Will Bouwman wrote: Mon Nov 03, 2025 2:34 pm
seeds wrote: Sat Nov 01, 2025 2:52 pmPresent to me a situation or scenario where there can be the existence of a thought minus the existence of the thinker (and owner) of the thought.
Well, this is just the radical scepticism that students of philosophy routinely do, much as musicians practise their scales. However daft it sounds, it doesn't actually follow from there is a thought, that there is a thinker.
Well, if the "students" (and especially the "masters") of philosophy didn't "routinely" apply (not so "radical") skepticism to dubious propositions, then they wouldn't be very good at philosophy.

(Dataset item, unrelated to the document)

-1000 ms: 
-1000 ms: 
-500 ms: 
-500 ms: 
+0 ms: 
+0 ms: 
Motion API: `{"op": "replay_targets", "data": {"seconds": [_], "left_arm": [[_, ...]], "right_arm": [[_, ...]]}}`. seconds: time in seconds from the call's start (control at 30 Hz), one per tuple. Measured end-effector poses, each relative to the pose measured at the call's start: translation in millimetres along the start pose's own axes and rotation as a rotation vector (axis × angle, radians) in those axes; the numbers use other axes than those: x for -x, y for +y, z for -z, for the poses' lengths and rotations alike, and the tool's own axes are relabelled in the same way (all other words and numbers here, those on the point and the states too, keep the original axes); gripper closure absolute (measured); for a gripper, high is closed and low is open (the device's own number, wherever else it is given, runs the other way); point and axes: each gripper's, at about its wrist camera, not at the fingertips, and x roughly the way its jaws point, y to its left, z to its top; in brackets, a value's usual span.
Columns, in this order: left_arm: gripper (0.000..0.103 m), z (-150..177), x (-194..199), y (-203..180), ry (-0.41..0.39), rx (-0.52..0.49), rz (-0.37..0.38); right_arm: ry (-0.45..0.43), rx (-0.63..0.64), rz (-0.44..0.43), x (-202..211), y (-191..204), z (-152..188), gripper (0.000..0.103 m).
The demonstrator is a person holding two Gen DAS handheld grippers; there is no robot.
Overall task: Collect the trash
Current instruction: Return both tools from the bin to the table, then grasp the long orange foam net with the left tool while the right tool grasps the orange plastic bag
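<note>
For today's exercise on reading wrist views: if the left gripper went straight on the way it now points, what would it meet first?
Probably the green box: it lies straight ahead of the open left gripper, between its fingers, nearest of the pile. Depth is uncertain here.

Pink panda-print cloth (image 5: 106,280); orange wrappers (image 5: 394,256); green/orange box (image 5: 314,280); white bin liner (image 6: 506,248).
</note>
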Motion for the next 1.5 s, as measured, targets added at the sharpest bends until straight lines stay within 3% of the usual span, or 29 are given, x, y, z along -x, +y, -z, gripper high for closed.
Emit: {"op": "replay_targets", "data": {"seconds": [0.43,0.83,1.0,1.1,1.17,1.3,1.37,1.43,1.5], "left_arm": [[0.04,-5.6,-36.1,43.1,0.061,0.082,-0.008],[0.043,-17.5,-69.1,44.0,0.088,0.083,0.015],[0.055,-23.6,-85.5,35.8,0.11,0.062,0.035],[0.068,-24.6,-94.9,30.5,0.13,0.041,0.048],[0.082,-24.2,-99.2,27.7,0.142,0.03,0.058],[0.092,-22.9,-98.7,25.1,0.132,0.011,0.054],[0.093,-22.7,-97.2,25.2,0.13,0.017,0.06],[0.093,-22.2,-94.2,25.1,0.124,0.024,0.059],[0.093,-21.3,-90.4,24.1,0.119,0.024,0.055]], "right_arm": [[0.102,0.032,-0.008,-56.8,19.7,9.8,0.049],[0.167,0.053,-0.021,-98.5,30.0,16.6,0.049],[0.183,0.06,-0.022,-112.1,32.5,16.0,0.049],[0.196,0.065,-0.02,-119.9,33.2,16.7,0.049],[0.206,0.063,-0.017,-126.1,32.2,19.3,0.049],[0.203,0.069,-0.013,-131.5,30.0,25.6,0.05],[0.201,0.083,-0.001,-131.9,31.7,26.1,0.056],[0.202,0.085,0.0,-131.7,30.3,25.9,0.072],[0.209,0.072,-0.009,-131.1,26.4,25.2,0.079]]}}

And speaking of dubious propositions, you have yet to offer any explanation whatsoever that even remotely justifies "why" it doesn't actually follow from there is a thought, that there is a thinker.

And just to make sure we're on the same general page, how about we view the first thing that pops-up when Googling the definition of the word "thought" (emphasis mine)...
thought

noun
  • 1. an idea or opinion produced by thinking, or occurring suddenly in the mind:
    "Maggie had a sudden thought" "I asked him if he had any thoughts on how it had happened" "Mrs. Oliver's first thought was to get help"

    (Similar: idea, notion, belief, concept, conception, conviction, opinion)

    (one's thoughts)
    one's mind or attention:
    "he's very much in our thoughts and prayers"
    an act of considering or remembering someone or something:
  • 2. the action or process of thinking:
    "Sophie sat deep in thought"

    (Similar: thinking, reasoning, contemplation, musing, pondering)
I know that you're not prone to such things, but just in case it crosses someone's mind to offer-up some sort of Hindu-ish/guru-ish nonsense that suggests that just because there is "thinking" taking place, that it doesn't necessarily imply the existence of a "thinker," then don't bother, because I ain't buying it.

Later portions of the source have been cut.